İMF, kredi talep eden ülke sayısını güncellemeye devam etmekteydi.
Bu yazı hazırlanırken; salgının başından bu yana çok sayıda doktor, gazeteci ve aktivist gibi bu kez de ABD' deki üniversitede corona virüsü araştıran Çinli bilim adamı Dr. Liu'nun arkadaşlarına "Çok önemli bulgular keşfettim" dedikten sonra öldürülmüş; tetikçi de intihar süsü verilerek kısa sürede öldürülmüştü.
Bu yazı hazırlanırken; Venezuela devlet başkanını kaçırmak amacıyla ABD’ nin yolladığı teröristlerin bir kaçı, balıkçılar tarafından ele geçirilmişti. Bu olay, domuzlar Körfezi Çıkarmasına benzetilmişti.
Evet, bu yazımızın hedefinden sapmaması adına, bu yazı dizimize has olan aktarımlarla devam edelim.
“Endonezya 2. Dünya Savaşından beri Sukarno tarafından yönetiliyordu. Sukarno Endonezya ekonomisini koruyup zenginlikleri yeniden dağıtarak, çok uluslu şirketlerin temsilcisi IMF ve Dünya Bankasını bir tarafa atarak egemenleri kızdırmıştı.

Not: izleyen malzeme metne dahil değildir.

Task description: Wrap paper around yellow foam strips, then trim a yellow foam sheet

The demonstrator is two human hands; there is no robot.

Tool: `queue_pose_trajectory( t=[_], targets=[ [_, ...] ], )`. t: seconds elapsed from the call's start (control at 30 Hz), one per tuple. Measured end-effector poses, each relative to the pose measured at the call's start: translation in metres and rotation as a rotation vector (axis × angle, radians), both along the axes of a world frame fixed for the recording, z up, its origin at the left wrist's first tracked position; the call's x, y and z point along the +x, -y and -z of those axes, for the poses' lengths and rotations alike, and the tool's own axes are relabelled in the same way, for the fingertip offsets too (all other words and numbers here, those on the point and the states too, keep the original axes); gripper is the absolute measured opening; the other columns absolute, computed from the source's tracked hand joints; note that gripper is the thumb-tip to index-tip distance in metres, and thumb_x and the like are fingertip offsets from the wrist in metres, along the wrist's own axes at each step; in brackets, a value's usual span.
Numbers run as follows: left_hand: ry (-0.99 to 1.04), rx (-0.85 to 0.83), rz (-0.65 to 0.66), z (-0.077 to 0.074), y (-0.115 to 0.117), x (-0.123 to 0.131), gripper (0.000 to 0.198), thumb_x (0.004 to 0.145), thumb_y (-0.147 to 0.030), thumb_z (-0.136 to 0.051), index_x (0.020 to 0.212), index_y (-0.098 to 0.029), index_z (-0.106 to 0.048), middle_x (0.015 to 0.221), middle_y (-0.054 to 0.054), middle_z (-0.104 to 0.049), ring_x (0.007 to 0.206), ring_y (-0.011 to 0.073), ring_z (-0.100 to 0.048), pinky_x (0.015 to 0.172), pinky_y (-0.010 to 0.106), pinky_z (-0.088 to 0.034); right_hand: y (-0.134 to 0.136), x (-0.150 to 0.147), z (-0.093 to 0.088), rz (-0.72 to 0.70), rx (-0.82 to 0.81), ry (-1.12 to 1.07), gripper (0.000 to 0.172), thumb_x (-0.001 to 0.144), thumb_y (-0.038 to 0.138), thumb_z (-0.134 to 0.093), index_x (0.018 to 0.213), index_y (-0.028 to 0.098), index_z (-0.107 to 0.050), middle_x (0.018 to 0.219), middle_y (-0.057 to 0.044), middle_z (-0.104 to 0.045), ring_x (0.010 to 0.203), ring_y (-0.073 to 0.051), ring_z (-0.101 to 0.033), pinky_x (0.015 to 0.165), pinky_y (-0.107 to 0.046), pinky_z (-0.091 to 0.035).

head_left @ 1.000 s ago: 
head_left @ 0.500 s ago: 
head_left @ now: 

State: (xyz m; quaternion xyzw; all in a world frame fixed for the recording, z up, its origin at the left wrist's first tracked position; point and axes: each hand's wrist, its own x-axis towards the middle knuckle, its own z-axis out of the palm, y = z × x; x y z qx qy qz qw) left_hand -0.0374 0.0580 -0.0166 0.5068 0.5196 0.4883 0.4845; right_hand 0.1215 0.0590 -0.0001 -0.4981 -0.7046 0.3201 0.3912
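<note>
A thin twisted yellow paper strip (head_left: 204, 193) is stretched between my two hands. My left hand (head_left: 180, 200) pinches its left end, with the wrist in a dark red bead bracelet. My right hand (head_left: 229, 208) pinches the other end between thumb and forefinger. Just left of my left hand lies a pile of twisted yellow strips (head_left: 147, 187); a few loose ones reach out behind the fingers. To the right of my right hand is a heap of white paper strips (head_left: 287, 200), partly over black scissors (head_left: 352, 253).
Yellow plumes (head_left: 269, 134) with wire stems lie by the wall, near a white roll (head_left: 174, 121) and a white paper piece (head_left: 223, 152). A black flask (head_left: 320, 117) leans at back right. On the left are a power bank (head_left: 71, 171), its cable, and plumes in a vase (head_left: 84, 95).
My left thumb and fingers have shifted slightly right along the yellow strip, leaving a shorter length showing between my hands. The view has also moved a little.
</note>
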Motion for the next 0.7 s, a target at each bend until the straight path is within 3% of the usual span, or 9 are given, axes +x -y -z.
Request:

ABD ve İngiltere Sukarno'nun yönetimine son vermeye kararlıydılar ve CIA harekete geçti. Ülkeye yığınla silah ve sahra telsizi sokuldu. General Suharto liderliğinde bir askeri darbe ile Sukarno indirilirken CIA, Sukarno'nun eline 4-5 bin kişilik bir ölüm listesi vermişti. Katliamlar genelde genç öğrencilerin elleri ile işleniyordu. Bir muhabir bu işten zevk duyduğunu gizlemeden şöyle yazıyordu "İzleyicileri selamladılar, palalarını bellerine soktular, soplarını omuzlarına astılar ve görevlerine çıktılar."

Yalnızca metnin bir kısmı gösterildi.